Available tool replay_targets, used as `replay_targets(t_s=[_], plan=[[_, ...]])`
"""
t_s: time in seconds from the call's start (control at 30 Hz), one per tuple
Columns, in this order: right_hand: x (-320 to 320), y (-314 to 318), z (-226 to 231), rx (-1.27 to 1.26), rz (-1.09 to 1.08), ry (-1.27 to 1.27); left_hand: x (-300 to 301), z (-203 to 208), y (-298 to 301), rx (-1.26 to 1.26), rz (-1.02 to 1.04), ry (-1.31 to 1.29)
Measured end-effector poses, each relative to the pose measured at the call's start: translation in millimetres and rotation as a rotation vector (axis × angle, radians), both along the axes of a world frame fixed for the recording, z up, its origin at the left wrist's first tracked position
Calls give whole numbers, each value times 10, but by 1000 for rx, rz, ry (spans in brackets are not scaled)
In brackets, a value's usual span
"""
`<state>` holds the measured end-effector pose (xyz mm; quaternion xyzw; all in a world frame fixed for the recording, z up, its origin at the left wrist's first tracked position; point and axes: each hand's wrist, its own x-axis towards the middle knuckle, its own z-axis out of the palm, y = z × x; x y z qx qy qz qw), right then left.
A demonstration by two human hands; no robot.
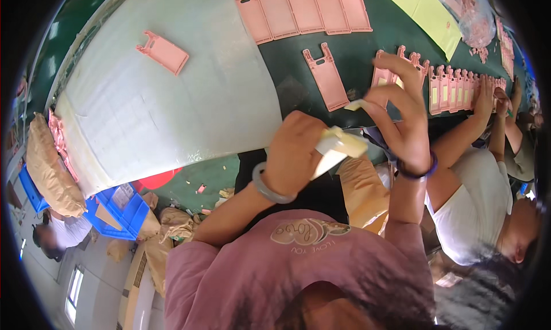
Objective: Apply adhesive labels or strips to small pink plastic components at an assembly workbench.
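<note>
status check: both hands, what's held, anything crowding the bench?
Left hand gripping pale yellow strips. Right hand pinching one small strip piece above pink case. Co-worker's hands on the case row at right.

A clear plastic bag [472, 11] of pink pieces lies at the far right end of the bench, beside a yellow-green sheet. Brown paper sacks [53, 166] slump at the left edge below the white sheet, with more crumpled brown paper packaging [361, 189] under the bench near the middle. A small pale label [122, 195] rests inside a blue crate [123, 215] on the floor.
</note>
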<state>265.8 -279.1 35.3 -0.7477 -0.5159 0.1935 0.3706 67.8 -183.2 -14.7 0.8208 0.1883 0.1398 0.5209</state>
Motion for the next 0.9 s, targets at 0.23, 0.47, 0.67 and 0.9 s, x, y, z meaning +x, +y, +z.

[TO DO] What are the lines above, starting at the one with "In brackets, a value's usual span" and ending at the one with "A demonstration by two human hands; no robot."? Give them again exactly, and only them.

[RESPONSE TO THIS EXERCISE]
In brackets, a value's usual span
"""
`<state>` holds the measured end-effector pose (xyz mm; quaternion xyzw; all in a world frame fixed for the recording, z up, its origin at the left wrist's first tracked position; point and axes: each hand's wrist, its own x-axis towards the middle knuckle, its own z-axis out of the palm, y = z × x; x y z qx qy qz qw), right then left.
A demonstration by two human hands; no robot.

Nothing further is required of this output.